- [WHAT THIS TASK INVOLVES]:
Would you print exactly the lines that begin the listing and continue through the line holding "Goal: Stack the"? No pictures, please.

- [DATA EXCERPT]:
━━━
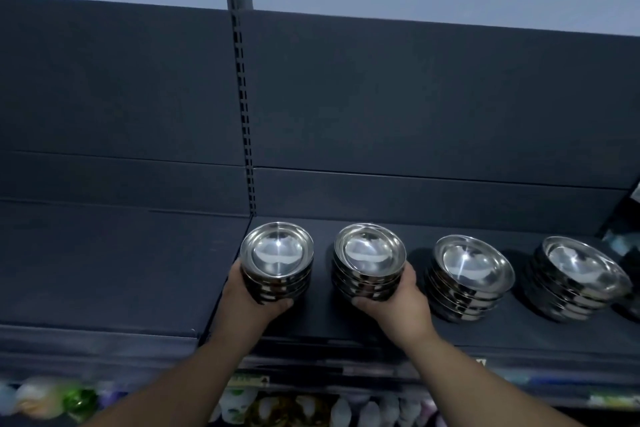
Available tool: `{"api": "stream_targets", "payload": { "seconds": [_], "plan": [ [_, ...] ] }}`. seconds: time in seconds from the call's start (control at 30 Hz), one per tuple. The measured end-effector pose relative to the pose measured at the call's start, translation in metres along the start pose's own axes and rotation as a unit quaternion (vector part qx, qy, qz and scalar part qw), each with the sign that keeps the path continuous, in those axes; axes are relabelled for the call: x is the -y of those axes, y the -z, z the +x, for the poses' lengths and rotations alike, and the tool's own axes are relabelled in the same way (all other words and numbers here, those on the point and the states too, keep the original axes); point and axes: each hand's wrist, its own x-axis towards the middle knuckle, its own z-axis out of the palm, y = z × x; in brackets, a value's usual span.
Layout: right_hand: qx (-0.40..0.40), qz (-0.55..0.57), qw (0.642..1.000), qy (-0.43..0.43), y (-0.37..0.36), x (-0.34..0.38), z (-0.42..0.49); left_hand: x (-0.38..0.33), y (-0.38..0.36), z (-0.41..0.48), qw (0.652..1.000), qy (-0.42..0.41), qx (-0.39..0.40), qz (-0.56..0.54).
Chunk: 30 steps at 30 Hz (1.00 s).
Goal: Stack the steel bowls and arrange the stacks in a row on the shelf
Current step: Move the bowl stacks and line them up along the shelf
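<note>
Forearms (194,378) reach to the shelf (329,328), left hand (254,296) curled in a grip round the end stack (277,250), right hand (393,302) round the second stack (369,251); best nudged upright, evenly spaced, level with the third stack (472,265) and fourth stack (583,270).

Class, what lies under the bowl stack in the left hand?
Under the leftmost stack of shiny steel bowls lies the dark grey shelf. The left hand covers its base, so contact cannot be seen.
</note>
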Motion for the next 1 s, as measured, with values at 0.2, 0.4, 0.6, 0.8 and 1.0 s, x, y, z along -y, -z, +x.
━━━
- [YOUR RESPONSE]:
Available tool: `{"api": "stream_targets", "payload": { "seconds": [_], "plan": [ [_, ...] ] }}`. seconds: time in seconds from the call's start (control at 30 Hz), one per tuple. The measured end-effector pose relative to the pose measured at the call's start, translation in metres along the start pose's own axes and rotation as a unit quaternion (vector part qx, qy, qz and scalar part qw), each with the sign that keeps the path continuous, in those axes; axes are relabelled for the call: x is the -y of those axes, y the -z, z the +x, for the poses' lengths and rotations alike, and the tool's own axes are relabelled in the same way (all other words and numbers here, those on the point and the states too, keep the original axes); point and axes: each hand's wrist, its own x-axis towards the middle knuckle, its own z-axis out of the palm, y = z × x; in brackets, a value's usual span.
Layout: right_hand: qx (-0.40..0.40), qz (-0.55..0.57), qw (0.642..1.000), qy (-0.43..0.43), y (-0.37..0.36), x (-0.34..0.38), z (-0.42..0.49); left_hand: x (-0.38..0.33), y (-0.38..0.36), z (-0.41..0.48), qw (0.652..1.000), qy (-0.42..0.41), qx (-0.39..0.40), qz (-0.56..0.54).
Chunk: 30 steps at 30 Hz (1.00 s).
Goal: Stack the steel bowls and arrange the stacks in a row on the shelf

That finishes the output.